### EXERCISE BRIEF
Give again, exactly as written, each line of the material below starting at the line that contains "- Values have" and ending at the line that contains "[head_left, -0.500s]". Both ends count, and no other line does.
::: DATA IN THIS EXERCISE :::
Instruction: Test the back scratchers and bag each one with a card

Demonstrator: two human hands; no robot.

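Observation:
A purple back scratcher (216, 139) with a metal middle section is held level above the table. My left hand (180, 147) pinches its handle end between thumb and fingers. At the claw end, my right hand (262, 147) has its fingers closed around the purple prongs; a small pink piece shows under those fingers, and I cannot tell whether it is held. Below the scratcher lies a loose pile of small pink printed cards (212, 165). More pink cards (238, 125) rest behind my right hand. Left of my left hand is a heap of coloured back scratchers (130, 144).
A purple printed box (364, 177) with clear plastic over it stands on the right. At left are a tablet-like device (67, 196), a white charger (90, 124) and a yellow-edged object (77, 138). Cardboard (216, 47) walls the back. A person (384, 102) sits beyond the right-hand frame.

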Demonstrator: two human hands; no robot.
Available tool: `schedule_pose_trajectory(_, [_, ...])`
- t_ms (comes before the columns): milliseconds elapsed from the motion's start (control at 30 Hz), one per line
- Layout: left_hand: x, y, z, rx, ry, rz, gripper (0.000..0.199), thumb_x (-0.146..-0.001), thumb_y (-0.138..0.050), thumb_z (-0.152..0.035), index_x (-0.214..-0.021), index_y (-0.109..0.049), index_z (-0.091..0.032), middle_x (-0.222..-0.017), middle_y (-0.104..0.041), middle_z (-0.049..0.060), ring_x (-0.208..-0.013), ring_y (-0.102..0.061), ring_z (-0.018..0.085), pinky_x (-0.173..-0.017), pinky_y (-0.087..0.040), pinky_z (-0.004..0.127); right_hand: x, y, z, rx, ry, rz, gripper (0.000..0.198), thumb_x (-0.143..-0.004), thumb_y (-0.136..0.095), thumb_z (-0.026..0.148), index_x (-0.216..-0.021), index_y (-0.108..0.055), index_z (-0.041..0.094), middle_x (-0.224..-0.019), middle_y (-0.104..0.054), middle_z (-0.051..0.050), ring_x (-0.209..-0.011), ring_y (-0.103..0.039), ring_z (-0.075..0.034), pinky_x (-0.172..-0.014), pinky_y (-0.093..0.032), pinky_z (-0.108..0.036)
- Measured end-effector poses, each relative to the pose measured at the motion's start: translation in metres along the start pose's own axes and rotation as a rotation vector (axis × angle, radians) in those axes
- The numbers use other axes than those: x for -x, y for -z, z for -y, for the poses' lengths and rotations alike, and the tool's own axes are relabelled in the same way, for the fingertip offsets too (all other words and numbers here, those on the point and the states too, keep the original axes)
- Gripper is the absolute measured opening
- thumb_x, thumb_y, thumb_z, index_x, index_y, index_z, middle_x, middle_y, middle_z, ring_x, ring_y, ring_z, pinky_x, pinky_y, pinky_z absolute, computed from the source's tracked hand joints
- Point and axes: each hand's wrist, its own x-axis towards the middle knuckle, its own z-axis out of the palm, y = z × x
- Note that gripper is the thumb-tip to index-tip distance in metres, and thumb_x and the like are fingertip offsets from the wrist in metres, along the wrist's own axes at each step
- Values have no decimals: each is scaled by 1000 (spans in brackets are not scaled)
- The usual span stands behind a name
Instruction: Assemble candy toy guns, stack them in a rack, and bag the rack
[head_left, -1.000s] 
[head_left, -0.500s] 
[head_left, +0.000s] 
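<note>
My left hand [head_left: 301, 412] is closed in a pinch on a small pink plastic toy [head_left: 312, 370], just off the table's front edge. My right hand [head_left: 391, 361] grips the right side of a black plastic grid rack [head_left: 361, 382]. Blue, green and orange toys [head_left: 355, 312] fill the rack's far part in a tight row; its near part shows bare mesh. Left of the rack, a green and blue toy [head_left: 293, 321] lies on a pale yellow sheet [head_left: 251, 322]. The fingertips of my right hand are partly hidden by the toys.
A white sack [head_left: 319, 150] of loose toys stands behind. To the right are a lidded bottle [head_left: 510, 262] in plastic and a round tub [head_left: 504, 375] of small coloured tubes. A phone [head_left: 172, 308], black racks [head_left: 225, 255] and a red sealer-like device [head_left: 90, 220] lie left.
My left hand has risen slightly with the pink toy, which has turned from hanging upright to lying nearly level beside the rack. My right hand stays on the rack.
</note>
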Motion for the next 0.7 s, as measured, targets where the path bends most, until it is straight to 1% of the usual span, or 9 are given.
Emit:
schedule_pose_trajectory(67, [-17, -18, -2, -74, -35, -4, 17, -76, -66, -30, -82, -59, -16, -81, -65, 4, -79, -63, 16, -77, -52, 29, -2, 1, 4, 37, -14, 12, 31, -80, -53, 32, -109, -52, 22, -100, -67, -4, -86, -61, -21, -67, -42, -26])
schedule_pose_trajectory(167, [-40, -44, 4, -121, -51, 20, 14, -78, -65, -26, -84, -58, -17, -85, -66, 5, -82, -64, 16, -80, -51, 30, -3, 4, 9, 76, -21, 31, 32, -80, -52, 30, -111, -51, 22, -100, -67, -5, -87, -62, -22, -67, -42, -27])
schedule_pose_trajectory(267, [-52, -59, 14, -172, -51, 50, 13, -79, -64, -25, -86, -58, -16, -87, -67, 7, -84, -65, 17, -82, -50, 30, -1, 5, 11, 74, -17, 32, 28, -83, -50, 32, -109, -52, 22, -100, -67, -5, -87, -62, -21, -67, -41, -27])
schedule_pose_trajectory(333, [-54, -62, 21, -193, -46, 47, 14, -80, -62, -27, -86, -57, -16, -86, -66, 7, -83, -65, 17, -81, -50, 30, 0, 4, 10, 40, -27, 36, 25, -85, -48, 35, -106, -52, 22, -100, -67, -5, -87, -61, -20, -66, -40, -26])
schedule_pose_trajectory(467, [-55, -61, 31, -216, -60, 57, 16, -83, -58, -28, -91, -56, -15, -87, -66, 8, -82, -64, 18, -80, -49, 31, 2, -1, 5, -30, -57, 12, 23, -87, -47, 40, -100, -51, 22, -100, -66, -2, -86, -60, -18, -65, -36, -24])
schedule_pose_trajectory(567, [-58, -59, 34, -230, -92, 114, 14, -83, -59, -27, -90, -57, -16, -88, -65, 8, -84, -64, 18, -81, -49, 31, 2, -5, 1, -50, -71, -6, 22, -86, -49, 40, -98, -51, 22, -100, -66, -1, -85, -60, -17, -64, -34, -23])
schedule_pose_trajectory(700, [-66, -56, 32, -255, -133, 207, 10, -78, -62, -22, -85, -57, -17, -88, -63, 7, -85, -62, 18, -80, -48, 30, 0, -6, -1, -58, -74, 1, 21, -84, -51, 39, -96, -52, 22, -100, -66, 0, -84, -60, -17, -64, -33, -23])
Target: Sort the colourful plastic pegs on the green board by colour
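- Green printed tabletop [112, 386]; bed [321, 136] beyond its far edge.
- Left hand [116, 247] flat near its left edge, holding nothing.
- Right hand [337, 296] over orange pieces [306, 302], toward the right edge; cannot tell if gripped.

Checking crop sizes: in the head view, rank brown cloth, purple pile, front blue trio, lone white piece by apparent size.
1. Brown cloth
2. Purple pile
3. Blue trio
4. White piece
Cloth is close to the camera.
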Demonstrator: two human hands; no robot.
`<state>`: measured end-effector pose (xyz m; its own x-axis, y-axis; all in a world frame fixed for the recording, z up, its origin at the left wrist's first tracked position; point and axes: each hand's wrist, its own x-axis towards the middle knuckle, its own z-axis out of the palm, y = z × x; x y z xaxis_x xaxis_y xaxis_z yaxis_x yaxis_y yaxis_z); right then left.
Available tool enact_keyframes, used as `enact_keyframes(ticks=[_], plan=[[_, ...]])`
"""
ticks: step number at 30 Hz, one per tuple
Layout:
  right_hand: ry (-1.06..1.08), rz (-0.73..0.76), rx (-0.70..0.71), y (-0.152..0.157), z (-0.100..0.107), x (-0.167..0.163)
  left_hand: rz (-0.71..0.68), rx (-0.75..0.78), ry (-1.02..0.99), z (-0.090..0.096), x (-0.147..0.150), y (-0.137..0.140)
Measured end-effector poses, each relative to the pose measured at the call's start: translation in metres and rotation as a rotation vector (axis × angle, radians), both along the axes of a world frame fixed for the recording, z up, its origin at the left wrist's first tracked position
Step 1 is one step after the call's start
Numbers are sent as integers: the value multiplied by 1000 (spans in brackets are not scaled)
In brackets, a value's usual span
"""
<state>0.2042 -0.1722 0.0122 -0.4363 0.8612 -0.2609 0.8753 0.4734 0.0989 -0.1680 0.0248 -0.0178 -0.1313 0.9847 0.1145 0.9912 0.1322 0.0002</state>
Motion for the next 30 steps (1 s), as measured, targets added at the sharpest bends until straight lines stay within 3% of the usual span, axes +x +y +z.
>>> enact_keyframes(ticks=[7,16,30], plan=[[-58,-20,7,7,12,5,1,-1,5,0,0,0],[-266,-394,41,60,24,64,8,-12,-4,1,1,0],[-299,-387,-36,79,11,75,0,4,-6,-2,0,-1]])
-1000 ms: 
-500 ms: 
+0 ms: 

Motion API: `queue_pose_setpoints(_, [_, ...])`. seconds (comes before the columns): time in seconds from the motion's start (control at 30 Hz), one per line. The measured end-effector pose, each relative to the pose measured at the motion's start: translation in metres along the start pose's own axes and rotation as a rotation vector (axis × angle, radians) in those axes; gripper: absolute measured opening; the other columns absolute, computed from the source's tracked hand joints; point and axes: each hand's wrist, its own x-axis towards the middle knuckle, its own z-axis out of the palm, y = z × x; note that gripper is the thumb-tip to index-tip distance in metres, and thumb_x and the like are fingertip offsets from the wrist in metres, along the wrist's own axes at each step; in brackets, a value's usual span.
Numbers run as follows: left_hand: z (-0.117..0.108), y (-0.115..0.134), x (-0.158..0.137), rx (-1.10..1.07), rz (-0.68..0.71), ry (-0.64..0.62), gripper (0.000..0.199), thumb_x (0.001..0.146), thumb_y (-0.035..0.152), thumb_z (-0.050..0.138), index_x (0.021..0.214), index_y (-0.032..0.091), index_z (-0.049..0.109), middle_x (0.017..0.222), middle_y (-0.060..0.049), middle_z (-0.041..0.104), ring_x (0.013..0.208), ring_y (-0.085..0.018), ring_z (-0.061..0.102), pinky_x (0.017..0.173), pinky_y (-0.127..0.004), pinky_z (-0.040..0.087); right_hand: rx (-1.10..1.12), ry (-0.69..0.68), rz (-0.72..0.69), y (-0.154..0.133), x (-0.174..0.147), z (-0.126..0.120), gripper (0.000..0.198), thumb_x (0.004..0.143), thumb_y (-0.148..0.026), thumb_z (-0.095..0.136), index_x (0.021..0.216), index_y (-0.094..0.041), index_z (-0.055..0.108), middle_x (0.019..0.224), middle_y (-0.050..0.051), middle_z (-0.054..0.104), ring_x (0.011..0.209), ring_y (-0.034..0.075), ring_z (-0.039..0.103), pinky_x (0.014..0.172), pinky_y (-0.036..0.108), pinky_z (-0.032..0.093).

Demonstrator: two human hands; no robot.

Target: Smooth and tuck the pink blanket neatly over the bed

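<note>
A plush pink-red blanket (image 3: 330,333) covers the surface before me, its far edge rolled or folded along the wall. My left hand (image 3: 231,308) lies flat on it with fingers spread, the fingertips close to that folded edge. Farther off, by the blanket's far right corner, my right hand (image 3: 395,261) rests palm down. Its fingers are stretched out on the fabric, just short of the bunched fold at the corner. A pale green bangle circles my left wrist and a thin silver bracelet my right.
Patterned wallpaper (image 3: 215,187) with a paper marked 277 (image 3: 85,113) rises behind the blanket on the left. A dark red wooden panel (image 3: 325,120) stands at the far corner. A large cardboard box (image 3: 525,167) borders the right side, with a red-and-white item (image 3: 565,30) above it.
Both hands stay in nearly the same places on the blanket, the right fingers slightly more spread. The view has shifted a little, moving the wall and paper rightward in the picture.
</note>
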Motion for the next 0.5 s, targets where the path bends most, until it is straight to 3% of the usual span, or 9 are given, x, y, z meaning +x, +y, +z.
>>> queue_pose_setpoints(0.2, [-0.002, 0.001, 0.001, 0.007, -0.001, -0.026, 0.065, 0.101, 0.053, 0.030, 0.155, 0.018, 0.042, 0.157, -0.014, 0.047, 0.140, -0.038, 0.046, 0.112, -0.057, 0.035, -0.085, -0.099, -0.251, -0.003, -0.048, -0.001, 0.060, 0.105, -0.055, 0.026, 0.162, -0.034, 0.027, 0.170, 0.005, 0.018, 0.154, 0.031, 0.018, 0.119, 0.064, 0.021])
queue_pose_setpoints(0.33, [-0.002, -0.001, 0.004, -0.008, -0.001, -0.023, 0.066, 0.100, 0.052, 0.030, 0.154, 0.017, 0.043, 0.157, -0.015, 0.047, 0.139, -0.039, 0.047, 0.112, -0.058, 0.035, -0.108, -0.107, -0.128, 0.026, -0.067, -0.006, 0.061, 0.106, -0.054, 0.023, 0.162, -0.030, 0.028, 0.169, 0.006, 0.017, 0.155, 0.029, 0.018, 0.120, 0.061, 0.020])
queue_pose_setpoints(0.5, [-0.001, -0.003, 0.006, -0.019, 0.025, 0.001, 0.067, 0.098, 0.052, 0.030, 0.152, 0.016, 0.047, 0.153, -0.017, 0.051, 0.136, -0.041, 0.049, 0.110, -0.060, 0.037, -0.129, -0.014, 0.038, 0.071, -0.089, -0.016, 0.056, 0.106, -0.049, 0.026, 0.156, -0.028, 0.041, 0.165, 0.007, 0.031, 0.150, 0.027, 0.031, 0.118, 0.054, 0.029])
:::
### RESPONSE TO THIS TASK
- Values have no decimals: each is scaled by 1000 (spans in brackets are not scaled)
- The usual span stands behind a name
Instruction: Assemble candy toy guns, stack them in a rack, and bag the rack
[head_left, -1.000s] 
[head_left, -0.500s] 

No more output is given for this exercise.